COLUMN | Battling boredom on the bridge and avoiding mishaps at sea [Grey Power]
“Humans do not make good monitors,” observed the Chief Inspector of the UK Marine Accident Investigation Branch in his foreword to the organisation’s annual report.
Expanding this uncontroversial notion, he goes on to point out that if people are under-stimulated, "they will find other things to occupy them,” further noting that they may well be, “reluctant to utilise system functions that will alert them to impending problems.”
Recent months, as the report emphasises, have demonstrated plenty of evidence that backs up these assertions, with a slew of exceedingly nasty collisions and groundings in which the faltering attention of watchkeepers, preoccupied or in the arms of Morpheus, have been contributors.
Fatigue, failure to employ additional eyes and wilfully turning off alarm systems also feature, but this matter of a lack of stimulation once again raises its ugly head as a problem that will just not go away.

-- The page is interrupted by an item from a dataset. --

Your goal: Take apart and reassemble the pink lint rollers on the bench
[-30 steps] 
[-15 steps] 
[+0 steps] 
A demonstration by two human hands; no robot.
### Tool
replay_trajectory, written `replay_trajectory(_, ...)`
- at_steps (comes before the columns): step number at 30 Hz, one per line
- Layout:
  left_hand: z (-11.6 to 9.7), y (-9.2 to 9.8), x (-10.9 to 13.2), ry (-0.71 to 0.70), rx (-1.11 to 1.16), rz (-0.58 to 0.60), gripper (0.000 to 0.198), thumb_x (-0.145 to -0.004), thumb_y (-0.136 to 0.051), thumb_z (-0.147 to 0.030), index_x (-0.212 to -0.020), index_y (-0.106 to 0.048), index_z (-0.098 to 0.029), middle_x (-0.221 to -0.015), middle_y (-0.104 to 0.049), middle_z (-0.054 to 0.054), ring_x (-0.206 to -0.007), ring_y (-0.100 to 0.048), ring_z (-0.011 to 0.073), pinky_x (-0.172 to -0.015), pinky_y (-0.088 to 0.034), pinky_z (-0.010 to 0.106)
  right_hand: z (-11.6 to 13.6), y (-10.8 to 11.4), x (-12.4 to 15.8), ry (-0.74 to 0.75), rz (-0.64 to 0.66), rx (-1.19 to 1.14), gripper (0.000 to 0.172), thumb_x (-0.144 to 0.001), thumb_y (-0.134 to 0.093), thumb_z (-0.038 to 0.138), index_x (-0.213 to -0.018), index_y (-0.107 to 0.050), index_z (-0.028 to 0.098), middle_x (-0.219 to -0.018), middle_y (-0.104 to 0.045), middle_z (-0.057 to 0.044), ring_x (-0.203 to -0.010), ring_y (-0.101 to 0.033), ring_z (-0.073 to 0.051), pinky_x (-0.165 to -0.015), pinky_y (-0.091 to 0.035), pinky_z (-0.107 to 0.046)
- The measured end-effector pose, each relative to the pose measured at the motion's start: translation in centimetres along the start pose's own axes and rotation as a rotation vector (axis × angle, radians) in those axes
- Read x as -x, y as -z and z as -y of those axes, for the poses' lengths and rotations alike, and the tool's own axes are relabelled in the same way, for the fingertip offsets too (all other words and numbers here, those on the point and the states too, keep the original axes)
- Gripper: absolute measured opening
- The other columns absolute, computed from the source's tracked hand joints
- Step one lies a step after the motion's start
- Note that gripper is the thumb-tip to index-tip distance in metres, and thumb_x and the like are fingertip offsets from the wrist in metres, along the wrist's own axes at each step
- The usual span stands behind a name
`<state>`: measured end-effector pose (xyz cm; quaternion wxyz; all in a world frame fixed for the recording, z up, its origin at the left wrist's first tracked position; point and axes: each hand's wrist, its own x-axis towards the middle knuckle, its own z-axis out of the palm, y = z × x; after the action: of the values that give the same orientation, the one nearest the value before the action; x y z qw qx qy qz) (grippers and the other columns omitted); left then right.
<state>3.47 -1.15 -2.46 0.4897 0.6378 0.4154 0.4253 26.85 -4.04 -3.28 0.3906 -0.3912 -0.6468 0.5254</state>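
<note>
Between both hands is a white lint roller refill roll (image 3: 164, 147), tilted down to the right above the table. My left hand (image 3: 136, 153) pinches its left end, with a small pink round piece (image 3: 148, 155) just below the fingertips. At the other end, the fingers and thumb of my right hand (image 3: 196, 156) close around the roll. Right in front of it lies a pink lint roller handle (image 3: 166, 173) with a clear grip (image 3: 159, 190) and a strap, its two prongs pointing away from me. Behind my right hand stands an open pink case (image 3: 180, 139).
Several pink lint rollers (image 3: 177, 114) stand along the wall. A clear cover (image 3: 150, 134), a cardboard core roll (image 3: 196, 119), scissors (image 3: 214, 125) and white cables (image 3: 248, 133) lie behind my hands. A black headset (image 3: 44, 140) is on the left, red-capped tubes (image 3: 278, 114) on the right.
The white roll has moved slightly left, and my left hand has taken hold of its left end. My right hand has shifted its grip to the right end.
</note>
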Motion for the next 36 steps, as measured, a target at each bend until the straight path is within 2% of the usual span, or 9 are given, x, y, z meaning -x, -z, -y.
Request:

All forms of transport are suffering from this problem of automation taking over from the human brain. Think about the nonsense of top of the range cars with the driver having to do almost nothing except to stay awake and sufficiently alert to seize back control in the event of something untoward happening.
Consider those reports of cabin crew visiting the cockpit of long-haul airliners, to find both pilots asleep, or of train drivers, whose sole remaining responsibility is to open and close the doors, becoming completely detached from their driving duties and prone to ignore emergencies when they occasionally happened.
It was very many years ago that I went on a press trip to inspect what was advertised as the first “integrated navigation system” in which navigation and anti-collision functions were combined in sort of console that would have looked perfectly at home in the starship Enterprise of Star Trek fame.
The chief salesman of the manufacturer that had devised this equipment and installed it on a Channel ferry happened to be an old shipmate, so it was a very cheerful and enlightening experience, with this versatile system overcoming every challenge with which it was presented.
It was very impressive, my old friend concluding his demonstration with the assertion that the INS, “would make even the most mediocre navigator into a Vasco de Gama.”
Being something of a Luddite, I remember writing that while there was no denying the versatility of this gear, it was "de-skilling" the navigators and treating them as idiots. And if you do this, I recall saying, only idiots will want the job.
We remained good friends, but correspondence in this vein remained for some years, renewed with each exciting iteration of the bridge equipment as it appeared. Eventually we got bored, and desisted.
And it is boredom, which is a consequence of being reduced to monitoring a lot of clever equipment, rather than actively participating in a challenging task of navigation and collision avoidance, that has been a major contributor to so many accidents.
As Chief Inspector Andrew Moll noted in more precise terms, the Devil makes work for idle hands and his organisation (and other investigators the world over) have found watchkeepers distracted by mobile phones, tablets, bureaucratic tasks, films on laptops and other devices that have kept their brains and eyes away from their primary role, at the crucial moment.
The clever equipment manufacturers, rather than restoring an element of skill and challenge to the business of navigation, have continued to make their stuff even more versatile.
If the users are getting bored with mere monitoring, they say, we can monitor the monitors with movement sensors or alarm systems, even installing surveillance equipment that will activate if it detects the bored watchkeeper’s eyes might be momentarily closing.
I remember reading of a suggestion that increasingly powerful electric shocks might be employed to startle the dozing officer out of his catatonic trance. I think that was a joke, at least I hope it was.
Some suggest that we are now on the cusp of complete automation, with humans taken out of the loop entirely, except in some perhaps, remote, or emergency-only function.
It might be observed that this is behind the inordinate amount of activity at IMO around the topic of devising the environment for fully-automated ships, solving the manning crisis at the same time as the problem of bored watchkeepers. I’m afraid this Luddite believes that giving those idle hands something more interesting to do would be a more civilised and safer option.